LLMs thrive as assistants around a DSL:

  • Authoring: transforming natural language into DSL statements.
  • Explaining: turning formal clauses into readable summaries.
  • Refactoring: applying small intent-based edits (“make this payment contingent on revenue”).
  • Debugging: interpreting parse errors and suggesting fixes.
  • Pattern discovery: mining existing DSL corpora to propose reusable examples.

In short, the LLM becomes a collaborator for humans, not a replacement for the formal language layer.

The Hybrid Model

The most robust architectures combine both worlds:

  1. Authoritative DSL — the single source of truth, parsed deterministically.
  2. AST Schema — a versioned, typed structure for storage and integration.
  3. LLM Interface — a natural-language front end that compiles to or from the DSL.
  4. Validation Pipeline — automatic parsing, semantic checks, and linting.
  5. Round-trip Consistency — DSL ⇄ AST ⇄ natural language transformations that preserve meaning.

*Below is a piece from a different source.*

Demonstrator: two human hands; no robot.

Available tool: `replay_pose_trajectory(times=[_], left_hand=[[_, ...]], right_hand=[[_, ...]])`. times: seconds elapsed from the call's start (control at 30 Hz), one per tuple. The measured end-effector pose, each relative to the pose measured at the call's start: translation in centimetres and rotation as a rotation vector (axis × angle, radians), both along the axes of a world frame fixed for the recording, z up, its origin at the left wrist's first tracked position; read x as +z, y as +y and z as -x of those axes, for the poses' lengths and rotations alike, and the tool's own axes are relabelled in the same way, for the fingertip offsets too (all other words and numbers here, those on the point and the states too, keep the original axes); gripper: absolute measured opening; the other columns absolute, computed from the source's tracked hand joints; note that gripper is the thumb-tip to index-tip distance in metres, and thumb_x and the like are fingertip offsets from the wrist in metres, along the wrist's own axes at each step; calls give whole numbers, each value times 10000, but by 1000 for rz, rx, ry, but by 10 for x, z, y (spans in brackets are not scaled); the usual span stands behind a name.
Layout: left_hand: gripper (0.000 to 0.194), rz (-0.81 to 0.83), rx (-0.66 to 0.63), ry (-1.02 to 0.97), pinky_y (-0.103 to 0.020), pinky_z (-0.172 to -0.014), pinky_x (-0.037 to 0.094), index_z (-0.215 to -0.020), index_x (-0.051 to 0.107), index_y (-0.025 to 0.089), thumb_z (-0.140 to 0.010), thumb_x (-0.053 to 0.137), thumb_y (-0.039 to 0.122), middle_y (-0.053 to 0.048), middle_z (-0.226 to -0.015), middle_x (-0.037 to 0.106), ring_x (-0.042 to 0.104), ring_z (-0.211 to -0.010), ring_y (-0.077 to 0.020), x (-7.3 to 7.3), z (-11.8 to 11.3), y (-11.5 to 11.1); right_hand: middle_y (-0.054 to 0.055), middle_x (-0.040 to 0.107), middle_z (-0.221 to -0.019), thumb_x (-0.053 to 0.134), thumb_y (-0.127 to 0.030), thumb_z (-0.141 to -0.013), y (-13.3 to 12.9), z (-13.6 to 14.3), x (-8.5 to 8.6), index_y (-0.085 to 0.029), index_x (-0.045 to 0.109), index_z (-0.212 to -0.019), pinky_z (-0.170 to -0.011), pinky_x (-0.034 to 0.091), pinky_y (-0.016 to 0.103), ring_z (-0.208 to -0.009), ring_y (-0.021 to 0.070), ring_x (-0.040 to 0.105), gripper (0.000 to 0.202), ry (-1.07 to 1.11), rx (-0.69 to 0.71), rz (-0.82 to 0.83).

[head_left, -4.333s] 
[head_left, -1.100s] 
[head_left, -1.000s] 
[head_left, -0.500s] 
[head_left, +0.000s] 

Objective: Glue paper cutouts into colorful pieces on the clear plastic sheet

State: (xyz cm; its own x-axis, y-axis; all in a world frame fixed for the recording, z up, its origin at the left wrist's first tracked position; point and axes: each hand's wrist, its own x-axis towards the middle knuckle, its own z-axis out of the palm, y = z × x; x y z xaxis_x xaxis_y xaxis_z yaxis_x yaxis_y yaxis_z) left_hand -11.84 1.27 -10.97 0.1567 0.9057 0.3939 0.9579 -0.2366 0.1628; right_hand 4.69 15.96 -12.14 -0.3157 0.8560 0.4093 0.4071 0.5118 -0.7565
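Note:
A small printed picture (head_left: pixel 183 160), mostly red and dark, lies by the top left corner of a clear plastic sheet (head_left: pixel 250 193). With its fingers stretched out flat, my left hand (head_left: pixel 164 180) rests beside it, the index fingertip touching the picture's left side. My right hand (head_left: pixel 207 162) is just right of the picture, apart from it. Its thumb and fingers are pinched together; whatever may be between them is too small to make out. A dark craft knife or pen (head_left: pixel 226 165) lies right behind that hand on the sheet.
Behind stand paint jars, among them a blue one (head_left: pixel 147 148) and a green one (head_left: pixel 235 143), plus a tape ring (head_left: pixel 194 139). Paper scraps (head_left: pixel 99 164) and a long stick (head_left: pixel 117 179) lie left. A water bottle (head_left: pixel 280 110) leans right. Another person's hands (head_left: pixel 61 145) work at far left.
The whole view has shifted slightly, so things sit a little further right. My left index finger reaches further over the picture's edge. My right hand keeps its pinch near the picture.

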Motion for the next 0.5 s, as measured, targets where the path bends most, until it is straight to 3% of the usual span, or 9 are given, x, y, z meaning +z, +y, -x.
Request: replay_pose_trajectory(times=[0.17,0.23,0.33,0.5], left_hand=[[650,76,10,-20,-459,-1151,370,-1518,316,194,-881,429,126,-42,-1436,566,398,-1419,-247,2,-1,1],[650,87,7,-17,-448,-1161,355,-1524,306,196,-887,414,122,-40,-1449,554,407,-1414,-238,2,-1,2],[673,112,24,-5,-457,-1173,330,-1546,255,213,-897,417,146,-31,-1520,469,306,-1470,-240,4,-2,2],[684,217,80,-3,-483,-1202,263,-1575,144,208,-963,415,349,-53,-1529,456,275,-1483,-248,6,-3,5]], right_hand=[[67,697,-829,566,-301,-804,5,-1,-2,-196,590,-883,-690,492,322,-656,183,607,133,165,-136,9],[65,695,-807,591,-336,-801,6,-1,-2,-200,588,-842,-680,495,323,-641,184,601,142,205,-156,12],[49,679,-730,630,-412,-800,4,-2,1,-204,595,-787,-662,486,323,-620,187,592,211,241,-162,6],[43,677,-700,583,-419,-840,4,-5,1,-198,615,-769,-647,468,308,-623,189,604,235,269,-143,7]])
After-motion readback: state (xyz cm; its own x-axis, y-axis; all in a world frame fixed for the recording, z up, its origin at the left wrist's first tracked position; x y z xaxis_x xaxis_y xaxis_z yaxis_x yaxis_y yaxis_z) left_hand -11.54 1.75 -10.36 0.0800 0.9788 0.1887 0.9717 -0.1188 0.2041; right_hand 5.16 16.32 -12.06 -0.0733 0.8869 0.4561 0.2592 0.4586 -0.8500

This pattern preserves the rigor of traditional language design while enabling conversational authoring and explanation.

When to Use Each

ContextRecommended Approach
Financial, contractual, or policy logicDSL + parser
Systems needing version control and diffingDSL
Interactive natural-language inputLLM front end + DSL backend
Low-risk or experimental utilitiesLLM only
Frequently changing rule setsDSL with LLM-assisted editing

Design Principles for Modern DSLs

  • Keep the grammar compact and orthogonal.
  • Push complexity into named functions or intrinsics.
  • Provide a semantic validation layer beyond syntax.
  • Use explicit versioning (e.g., model 1.2.0).
  • Implement a linter with human-readable feedback.
  • Expose the schema so that LLMs can generate valid output directly.

The Rationale

Natural language is expressive but ambiguous. DSLs are constrained but precise. LLMs bridge the two, helping people write and interpret structured expressions without giving up correctness. The right design choice isn’t DSL or LLM—it’s DSL plus LLM, each doing what it does best.